Håkon Bugge posted 2 patches 2 weeks, 3 days ago
There is a newer version of this series
[PATCH v3 2/2] PCI/ACPI: Confine program_hpx_type2 to the AER bits
Posted by Håkon Bugge 2 weeks, 3 days ago
program_hpx_type2() is today unconditionally called, despite the fact
that when the _HPX was added to the ACPI spec. v3.0, the description
stated:

 OSPM [1] will only evaluate _HPX with Setting Record – Type 2 if OSPM
 is not controlling the PCI Express Advanced Error Reporting
 capability.

Hence, we only call program_hpx_type2() when the OSPM owns the PCIe
hotplug capability but not the AER.

The Advanced Configuration and Power Interface (ACPI) Specification
version 6.6 has a provision that gives the OSPM the ability to control
the other PCIe Device Control bits any way. In a note in section
6.2.9, it is stated:

"OSPM may override the settings provided by the _HPX object's Type2
record (PCI Express Settings) or Type3 record (PCI Express Descriptor
Settings) when OSPM has assumed native control of the corresponding
feature."

So, in order to preserve the non-AER bits in PCIe Device Control, in
particular the performance sensitive ExtTag and RO, we make sure
program_hpx_type2() if called, doesn't modify any non-AER bits.

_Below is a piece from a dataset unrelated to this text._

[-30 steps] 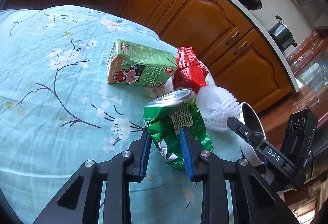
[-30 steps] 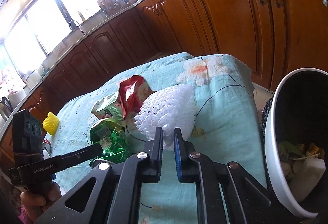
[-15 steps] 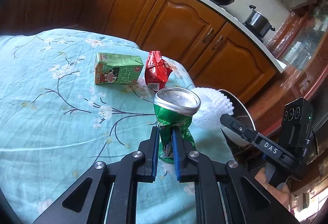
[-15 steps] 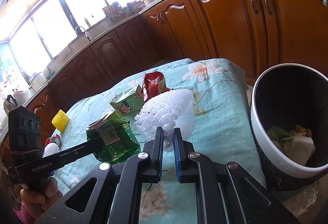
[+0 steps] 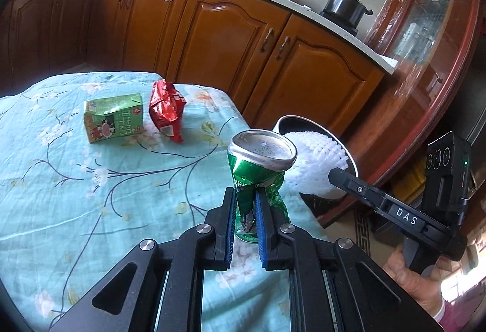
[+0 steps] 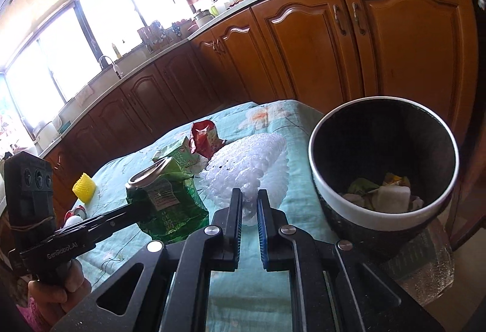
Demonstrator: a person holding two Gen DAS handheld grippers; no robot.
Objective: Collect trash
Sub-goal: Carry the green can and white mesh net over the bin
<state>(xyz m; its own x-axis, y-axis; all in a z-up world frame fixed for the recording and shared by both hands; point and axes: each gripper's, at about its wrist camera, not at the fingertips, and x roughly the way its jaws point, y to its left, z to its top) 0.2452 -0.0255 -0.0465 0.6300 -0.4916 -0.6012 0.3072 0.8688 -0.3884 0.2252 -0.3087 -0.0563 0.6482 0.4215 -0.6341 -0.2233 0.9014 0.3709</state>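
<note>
My left gripper [image 5: 244, 201] is shut on a crushed green can [image 5: 259, 174] and holds it above the table's right edge; the can also shows in the right wrist view [image 6: 165, 195]. My right gripper [image 6: 249, 201] is shut on a white foam net [image 6: 249, 168], held in the air near the table edge; the net also shows in the left wrist view [image 5: 316, 165]. The black bin with a white rim [image 6: 331, 189] stands just right of the table, with trash inside. A green milk carton [image 5: 114, 122] and a red wrapper [image 5: 165, 110] lie on the table.
The table has a light blue flowered cloth [image 5: 60, 195]. A yellow foam piece [image 6: 84, 187] and a small red-white item [image 6: 74, 215] lie at its far left. Wooden kitchen cabinets [image 5: 218, 37] stand behind. A clear plastic item [image 6: 425, 274] lies under the bin.
My left gripper closed on the can and lifted it off the table toward the bin. My right gripper raised the foam net and the bin came fuller into view.
</note>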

Also, when program_hpx_type2() is called, we completely avoid
modifying any bits in the Link Control register. However, if the _HPX
type 2 records contains bits indicating such modifications, we print
an info message.

[1] Operating System-directed configuration and Power Management

Fixes: 40abb96c51bb ("[PATCH] pciehp: Fix programming hotplug parameters")
Signed-off-by: Håkon Bugge <haakon.bugge@oracle.com>

---

v2 -> v3:
   * No changes

v1 -> v2:
   * Fixed comment style
   * Simplified the and/or logic when programming the Device Control
     register
   * Fixed the incorrect and brutal warning about Link Control
     register bits set and changed it to an info message about _HPX
     attempting to set/reset bits therein.
   * Removed the RCB programming from program_hpx_type2()
   * Moved the PCI_EXP_AER_FLAGS definition from
     drivers/pci/pcie/aer.c to drivers/pci/pci.h
---
 drivers/pci/pci-acpi.c | 61 +++++++++++++++++++-----------------------
 drivers/pci/pci.h      |  3 +++
 drivers/pci/pcie/aer.c |  3 ---
 3 files changed, 30 insertions(+), 37 deletions(-)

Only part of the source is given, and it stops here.